The Endogeneity of Technological Change in 20th Century America

Details

Date Thursday October 9th 2003
Time 5:00 PM
Venue George E. Pake Auditorium

PARC Forum

In the last decade of the twentieth century, economic theorists turned their attention to the possibility of modelling technological change as an endogenous variable. The most influential contribution was a paper by Paul Romer, “Endogenous Technological Change,” published in the Journal of Political Economy in 1990. The present paper approaches the issue of endogeneity of technology from a historical perspective rather than a purely theoretical one. The argument is that, in the course of the twentieth century, organizational changes took place that significantly increased the endogeneity of technological change, and did so more rapidly than was the case in other OECD countries. The paper also goes one crucial step beyond the technological level, asserting that the growing endogeneity applied, not only to the realm of technology, but to that of science as well.

Presenter(s)

Nathan Rosenberg is Professor of Economics (Emeritus) in the Department of Economics at Stanford University. He is also Senior Fellow, Stanford Institute for Economic Policy Research. He was educated at Rutgers University, University of Wisconsin and Oxford University. He has taught at the University of Pennsylvania, Purdue University, Harvard University, the University of Wisconsin, the London School of Economics, and Cambridge University, where he served as the Pitt Professor of American History and Institutions.

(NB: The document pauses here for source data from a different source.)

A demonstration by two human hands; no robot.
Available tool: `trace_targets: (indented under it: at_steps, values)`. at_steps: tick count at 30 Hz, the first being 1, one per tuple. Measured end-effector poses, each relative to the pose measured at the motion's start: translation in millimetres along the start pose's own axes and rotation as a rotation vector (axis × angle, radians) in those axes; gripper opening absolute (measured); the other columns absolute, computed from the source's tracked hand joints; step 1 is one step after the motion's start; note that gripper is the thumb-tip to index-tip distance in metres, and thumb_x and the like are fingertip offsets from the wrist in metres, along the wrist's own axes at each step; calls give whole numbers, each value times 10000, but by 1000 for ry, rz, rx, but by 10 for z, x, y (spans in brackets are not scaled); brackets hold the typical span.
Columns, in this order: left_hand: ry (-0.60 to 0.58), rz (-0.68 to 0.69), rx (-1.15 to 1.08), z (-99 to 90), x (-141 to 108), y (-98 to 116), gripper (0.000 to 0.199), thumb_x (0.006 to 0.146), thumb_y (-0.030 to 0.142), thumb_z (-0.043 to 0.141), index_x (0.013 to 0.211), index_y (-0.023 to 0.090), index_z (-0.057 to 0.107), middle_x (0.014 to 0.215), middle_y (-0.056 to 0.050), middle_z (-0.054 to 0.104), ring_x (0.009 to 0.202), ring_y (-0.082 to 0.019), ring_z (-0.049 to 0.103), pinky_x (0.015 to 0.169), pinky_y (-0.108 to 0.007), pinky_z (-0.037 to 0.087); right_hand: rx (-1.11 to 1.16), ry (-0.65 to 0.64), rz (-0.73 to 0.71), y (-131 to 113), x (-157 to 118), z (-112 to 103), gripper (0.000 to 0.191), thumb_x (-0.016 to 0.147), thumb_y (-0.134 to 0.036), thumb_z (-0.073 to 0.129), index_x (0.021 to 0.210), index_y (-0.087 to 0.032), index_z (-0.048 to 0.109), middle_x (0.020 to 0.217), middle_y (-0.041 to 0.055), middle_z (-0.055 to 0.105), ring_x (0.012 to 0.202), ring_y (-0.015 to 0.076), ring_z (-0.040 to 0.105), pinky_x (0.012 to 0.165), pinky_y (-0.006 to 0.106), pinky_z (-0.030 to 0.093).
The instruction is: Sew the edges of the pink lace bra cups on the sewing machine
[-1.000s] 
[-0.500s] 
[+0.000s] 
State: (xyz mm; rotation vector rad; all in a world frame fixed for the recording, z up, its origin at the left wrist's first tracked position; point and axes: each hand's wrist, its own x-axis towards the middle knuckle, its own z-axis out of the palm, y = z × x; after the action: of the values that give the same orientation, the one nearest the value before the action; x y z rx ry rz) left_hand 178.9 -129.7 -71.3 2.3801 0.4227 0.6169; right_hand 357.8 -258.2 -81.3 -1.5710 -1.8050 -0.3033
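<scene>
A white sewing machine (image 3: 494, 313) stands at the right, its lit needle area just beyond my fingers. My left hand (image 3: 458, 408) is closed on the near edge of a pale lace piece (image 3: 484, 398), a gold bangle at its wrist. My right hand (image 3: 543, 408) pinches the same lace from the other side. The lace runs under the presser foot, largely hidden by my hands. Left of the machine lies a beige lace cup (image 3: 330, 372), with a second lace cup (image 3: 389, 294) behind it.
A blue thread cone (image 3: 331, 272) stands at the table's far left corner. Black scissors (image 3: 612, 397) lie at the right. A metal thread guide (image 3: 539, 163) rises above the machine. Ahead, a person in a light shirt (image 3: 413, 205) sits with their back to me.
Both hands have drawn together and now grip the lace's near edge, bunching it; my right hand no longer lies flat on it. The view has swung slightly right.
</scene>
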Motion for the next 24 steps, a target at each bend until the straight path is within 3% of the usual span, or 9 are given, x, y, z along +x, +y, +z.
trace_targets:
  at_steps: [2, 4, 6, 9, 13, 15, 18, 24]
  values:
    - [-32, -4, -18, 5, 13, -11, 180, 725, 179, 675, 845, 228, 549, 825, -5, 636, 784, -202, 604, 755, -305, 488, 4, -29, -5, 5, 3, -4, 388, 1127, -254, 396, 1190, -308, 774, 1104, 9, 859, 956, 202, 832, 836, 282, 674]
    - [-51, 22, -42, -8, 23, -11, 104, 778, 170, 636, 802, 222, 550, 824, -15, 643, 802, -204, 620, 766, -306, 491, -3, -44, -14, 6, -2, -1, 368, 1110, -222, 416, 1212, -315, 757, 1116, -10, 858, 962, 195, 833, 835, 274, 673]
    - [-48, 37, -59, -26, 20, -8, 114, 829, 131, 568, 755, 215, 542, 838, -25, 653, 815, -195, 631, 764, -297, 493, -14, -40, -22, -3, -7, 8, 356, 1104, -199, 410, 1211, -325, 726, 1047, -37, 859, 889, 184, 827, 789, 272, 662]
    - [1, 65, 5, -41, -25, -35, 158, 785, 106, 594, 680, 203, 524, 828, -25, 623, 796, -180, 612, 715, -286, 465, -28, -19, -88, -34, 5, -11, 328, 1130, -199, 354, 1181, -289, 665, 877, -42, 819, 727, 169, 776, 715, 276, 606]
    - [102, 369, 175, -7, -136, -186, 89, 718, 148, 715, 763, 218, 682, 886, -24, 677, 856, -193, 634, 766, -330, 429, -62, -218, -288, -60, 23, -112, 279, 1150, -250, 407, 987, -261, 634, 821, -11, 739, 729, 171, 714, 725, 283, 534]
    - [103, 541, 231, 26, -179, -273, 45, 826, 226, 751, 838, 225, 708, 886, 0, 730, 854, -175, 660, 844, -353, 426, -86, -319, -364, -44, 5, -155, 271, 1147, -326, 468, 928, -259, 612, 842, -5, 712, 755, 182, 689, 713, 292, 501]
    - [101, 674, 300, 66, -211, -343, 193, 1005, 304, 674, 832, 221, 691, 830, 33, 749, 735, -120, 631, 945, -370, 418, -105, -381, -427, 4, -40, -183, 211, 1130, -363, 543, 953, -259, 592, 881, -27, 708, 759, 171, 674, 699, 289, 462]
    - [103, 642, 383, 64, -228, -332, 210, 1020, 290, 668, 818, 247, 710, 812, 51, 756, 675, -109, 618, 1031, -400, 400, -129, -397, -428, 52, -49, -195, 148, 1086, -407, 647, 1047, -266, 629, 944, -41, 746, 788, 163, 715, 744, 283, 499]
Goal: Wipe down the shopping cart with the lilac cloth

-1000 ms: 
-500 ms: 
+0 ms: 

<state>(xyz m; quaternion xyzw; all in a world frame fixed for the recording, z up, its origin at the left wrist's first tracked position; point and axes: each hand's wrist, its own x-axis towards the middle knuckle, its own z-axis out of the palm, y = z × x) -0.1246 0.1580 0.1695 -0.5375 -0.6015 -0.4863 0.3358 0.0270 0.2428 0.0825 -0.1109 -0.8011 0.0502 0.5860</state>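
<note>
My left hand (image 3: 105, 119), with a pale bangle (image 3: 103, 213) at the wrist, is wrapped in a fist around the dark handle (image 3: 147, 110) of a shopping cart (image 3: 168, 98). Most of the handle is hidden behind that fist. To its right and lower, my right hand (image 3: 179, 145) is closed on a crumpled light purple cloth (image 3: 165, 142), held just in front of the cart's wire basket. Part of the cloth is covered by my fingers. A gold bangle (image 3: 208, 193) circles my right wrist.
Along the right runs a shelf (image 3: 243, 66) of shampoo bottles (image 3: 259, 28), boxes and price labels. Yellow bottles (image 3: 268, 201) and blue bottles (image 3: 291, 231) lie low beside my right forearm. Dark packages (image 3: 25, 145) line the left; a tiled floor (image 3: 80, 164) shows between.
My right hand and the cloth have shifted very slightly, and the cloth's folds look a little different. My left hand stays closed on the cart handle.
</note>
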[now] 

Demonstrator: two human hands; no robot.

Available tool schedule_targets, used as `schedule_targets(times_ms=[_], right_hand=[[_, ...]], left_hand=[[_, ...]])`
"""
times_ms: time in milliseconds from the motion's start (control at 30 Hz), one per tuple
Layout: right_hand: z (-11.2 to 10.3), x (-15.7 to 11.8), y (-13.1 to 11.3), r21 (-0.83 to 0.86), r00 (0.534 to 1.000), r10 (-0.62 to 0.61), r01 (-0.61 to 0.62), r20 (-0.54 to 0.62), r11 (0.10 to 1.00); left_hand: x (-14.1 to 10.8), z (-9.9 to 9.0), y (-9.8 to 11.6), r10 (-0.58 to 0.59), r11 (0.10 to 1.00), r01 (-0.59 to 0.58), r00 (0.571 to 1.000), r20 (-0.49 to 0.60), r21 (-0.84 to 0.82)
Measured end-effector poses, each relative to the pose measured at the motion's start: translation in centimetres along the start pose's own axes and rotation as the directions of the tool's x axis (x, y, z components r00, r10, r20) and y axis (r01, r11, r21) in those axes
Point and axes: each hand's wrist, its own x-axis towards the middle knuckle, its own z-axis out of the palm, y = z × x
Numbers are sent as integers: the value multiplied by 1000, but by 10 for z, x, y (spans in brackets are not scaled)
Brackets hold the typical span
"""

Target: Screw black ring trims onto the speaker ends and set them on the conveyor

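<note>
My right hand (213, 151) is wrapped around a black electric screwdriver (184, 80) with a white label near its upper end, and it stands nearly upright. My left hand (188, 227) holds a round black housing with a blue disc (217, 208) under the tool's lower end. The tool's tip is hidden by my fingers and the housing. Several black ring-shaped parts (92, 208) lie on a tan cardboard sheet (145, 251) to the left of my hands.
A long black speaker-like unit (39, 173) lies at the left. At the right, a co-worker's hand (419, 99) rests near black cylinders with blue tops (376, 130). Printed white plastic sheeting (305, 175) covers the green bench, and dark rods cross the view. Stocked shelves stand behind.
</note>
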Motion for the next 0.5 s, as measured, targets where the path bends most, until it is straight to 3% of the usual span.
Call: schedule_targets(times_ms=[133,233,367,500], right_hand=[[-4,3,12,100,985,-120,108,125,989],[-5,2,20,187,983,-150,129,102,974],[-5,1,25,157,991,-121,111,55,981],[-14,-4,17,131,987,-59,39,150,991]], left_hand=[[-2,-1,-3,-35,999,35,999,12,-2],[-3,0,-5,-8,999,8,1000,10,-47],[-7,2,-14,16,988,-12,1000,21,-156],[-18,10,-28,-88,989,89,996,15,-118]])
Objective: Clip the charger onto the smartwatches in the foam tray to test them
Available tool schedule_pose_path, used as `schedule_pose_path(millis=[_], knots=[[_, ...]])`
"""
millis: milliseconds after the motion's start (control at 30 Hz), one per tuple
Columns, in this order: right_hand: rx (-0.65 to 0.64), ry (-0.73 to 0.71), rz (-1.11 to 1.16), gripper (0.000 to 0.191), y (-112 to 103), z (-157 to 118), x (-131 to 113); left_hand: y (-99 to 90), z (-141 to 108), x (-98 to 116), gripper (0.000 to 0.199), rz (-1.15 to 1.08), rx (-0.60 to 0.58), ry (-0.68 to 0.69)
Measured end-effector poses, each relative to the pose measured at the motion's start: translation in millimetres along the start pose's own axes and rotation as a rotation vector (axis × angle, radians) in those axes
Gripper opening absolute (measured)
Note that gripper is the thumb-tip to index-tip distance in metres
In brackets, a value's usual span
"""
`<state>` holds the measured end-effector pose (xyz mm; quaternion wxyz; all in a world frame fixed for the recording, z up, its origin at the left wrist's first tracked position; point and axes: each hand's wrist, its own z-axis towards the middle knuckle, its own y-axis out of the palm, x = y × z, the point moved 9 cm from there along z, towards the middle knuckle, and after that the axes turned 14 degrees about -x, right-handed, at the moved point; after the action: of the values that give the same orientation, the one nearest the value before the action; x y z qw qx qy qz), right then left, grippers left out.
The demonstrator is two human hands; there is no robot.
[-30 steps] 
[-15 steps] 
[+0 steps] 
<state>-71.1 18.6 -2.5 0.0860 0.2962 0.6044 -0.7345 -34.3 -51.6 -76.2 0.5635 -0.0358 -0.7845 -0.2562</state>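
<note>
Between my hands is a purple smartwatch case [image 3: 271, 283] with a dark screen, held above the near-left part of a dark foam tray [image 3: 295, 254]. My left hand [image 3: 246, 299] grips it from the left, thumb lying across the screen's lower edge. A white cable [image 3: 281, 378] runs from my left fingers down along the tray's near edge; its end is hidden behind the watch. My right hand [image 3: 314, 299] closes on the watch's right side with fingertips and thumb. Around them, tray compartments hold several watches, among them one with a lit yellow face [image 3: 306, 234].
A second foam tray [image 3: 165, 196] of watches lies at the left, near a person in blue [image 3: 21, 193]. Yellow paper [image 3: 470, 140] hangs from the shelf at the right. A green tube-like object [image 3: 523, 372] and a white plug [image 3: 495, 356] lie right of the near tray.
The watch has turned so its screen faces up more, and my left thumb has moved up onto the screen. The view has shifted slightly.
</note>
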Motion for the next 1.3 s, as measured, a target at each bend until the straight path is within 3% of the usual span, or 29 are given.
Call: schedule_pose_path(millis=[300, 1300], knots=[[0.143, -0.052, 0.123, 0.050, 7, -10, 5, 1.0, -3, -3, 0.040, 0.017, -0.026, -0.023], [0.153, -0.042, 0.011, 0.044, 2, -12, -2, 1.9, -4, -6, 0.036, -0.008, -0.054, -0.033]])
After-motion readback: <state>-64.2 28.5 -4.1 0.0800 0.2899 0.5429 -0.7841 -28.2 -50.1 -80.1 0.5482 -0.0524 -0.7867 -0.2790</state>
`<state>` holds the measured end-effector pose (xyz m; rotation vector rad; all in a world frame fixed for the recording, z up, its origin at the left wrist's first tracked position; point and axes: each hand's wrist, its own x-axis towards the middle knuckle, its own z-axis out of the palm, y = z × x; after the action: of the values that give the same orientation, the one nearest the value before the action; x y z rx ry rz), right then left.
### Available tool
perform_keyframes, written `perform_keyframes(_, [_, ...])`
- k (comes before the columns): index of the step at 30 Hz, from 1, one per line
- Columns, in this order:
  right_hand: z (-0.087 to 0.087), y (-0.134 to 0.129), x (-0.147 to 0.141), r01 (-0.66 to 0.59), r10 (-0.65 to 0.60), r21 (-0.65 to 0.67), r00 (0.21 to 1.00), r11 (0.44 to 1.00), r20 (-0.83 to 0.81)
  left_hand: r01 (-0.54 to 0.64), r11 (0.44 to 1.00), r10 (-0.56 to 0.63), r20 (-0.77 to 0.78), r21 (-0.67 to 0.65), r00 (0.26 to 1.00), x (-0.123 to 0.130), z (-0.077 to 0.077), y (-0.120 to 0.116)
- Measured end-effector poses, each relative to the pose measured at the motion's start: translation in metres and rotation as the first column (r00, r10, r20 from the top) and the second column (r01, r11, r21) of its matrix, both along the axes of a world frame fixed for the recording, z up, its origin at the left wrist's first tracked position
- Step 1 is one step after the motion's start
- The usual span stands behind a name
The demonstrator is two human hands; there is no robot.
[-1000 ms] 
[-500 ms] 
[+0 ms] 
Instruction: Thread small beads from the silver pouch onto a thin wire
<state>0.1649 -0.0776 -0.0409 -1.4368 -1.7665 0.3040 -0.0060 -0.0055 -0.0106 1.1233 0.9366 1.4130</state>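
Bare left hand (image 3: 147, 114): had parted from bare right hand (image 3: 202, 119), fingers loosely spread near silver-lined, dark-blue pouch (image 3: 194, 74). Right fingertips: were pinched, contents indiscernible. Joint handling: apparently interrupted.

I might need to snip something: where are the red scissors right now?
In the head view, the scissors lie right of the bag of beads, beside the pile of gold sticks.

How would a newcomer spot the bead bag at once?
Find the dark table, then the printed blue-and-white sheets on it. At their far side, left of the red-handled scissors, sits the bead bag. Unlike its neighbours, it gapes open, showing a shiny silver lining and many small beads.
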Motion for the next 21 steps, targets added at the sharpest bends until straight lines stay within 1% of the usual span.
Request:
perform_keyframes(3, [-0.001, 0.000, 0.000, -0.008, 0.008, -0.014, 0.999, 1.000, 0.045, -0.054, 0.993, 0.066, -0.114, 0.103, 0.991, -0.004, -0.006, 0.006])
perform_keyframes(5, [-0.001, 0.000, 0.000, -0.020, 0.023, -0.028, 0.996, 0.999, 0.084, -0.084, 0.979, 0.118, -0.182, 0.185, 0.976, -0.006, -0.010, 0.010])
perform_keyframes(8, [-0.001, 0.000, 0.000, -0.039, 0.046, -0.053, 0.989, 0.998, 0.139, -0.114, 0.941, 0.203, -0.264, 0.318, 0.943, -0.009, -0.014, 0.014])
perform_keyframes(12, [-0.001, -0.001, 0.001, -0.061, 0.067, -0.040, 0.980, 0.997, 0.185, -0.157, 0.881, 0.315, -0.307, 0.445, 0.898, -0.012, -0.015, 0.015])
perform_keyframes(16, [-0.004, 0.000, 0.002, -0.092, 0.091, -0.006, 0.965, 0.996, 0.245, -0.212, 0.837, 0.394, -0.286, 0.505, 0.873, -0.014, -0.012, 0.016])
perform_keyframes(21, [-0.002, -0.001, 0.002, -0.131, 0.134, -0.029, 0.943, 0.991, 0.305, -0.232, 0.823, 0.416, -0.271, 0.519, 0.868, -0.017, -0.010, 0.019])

Professor Rosenberg's primary research activities have been in the economics of technological change. His publications have addressed both the questions of the determinants and the consequences of technological change. His research has examined the diversity of the forces generating technological change across industrial boundary lines, as well as the mutual influences between scientific research and technological innovation. Professor Rosenberg's books include The American System of Manufactures, Perspectives on Technology, Inside the Black Box, Technology and the Pursuit of Economic Growth (with David Mowery), How the West Grew Rich (with L.E. Birdzell, Jr.), Exploring the Black Box, The Emergence of Economic Ideas, Paths of Innovation (with David Mowery) and, most recently, Schumpeter and the Endogeneity of Technology.

Professor Rosenberg has served as chairman of the Stanford Economics Department. He is a member of the Executive Board as well as the Board of Directors of the National Bureau of Economic Research. He is an elected fellow of the American Academy of Arts and Sciences and the Swedish Royal Academy of Engineering Sciences. He is the recipient of honorary doctoral degrees from the University of Lund and the University of Bologna. He was awarded the Leonardo da Vinci Prize for his contributions to the history of technology.